O juízo de primeira instância chegou a acolher parcialmente os pedidos do autor, por entender que ele estaria incapacitado devido a doença elencada na Lei n.º 7.670/88 como motivo para reforma militar.

No entanto, a unidade da AGU que atuou no caso (a Procuradoria-Regional da União na 4ª Região) recorreu junto ao Tribunal Regional Federal da 4ª Região (TRF4) sustentando que nem todo portador do vírus HIV desenvolve Aids, já que, hoje em dia, a doença pode ser controlada por meio de tratamento adequado disponibilizado gratuitamente pelo SUS.

Foi demonstrado, com a ajuda de provas periciais, que esse era justamente o caso do ex-militar – que não apresentava sintomas da doença e estava apto ao trabalho tanto militar quanto civil.

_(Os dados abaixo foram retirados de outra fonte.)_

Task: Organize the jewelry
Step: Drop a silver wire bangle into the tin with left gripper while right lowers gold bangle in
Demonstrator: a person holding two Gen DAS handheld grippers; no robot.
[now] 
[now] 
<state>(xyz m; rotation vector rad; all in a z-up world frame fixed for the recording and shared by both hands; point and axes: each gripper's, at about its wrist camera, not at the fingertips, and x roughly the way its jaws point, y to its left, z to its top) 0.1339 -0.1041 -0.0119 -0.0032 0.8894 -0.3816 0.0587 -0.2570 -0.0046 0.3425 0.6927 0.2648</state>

Segundo a procuradoria, em casos como o do autor da ação é preciso fazer uma interpretação conjunta entre a Lei n.º 7.670/88 e o estatuto dos militares, de modo que deve haver, necessariamente, comprovação da incapacidade definitiva – conforme previsto na segunda norma.

Sem discriminação

Assim, ao destacarem as diferenças entre o contexto atual é a década de 80, quando foi editada a lei n.º 7.670/88, os advogados da União salientaram que a legislação também acompanhou a evolução da medicina no sentido de garantir aos portadores do vírus HIV o ingresso e a permanência no trabalho, sem limitações discriminatórias.

“Com os avanços da medicina e a disponibilização de tratamento eficaz pelo SUS, atualmente temos diversos profissionais com o mesmo diagnóstico do autor que levam suas vidas na mais absoluta normalidade, sendo úteis para a sociedade, não usufruindo precocemente da inatividade”, argumentou a procuradoria.

Por fim, foi reiterado que, no âmbito das Forças Armadas, os militares de carreira assintomáticos são mantidos, com algumas adaptações quando necessário, em serviço ativo, não havendo razão para tratamento diferenciado ao servidor temporário. Da mesma forma, na esfera civil, o Regime Geral de Previdência Social não reconhece o direito à aposentadoria por invalidez apenas pelo fato do trabalhador ser soropositivo.

Causa insuficiente

Concordando com a União, a relatora do processo, desembargadora federal Vivian Pantaleão Caminha, frisou a necessidade de manter a coerência interna do ordenamento jurídico e afirmou “que a compreensão mais adequada da legislação de regência, tanto em relação aos trabalhadores civis como aos militares, é de que o diagnóstico de vírus HIV não constituiu, per si, causa suficiente para concessão de aposentadoria por invalidez ou reforma militar”.

Em seu voto, a relatora também citou recente acórdão favorável à União em agravo de instrumento similar ainda em andamento, no qual foi firmado o entendimento de que militar portador do vírus de HIV, quando assintomático, não tem direito à reforma, ficando, segundo ela, caracterizado a superação da orientação jurisprudencial anterior – o chamado overruling.

Por unanimidade, a 4ª turma do TRF4 seguiu a relatora e deu provimento ao apelo da AGU, negando ao ex-militar o direito à reforma.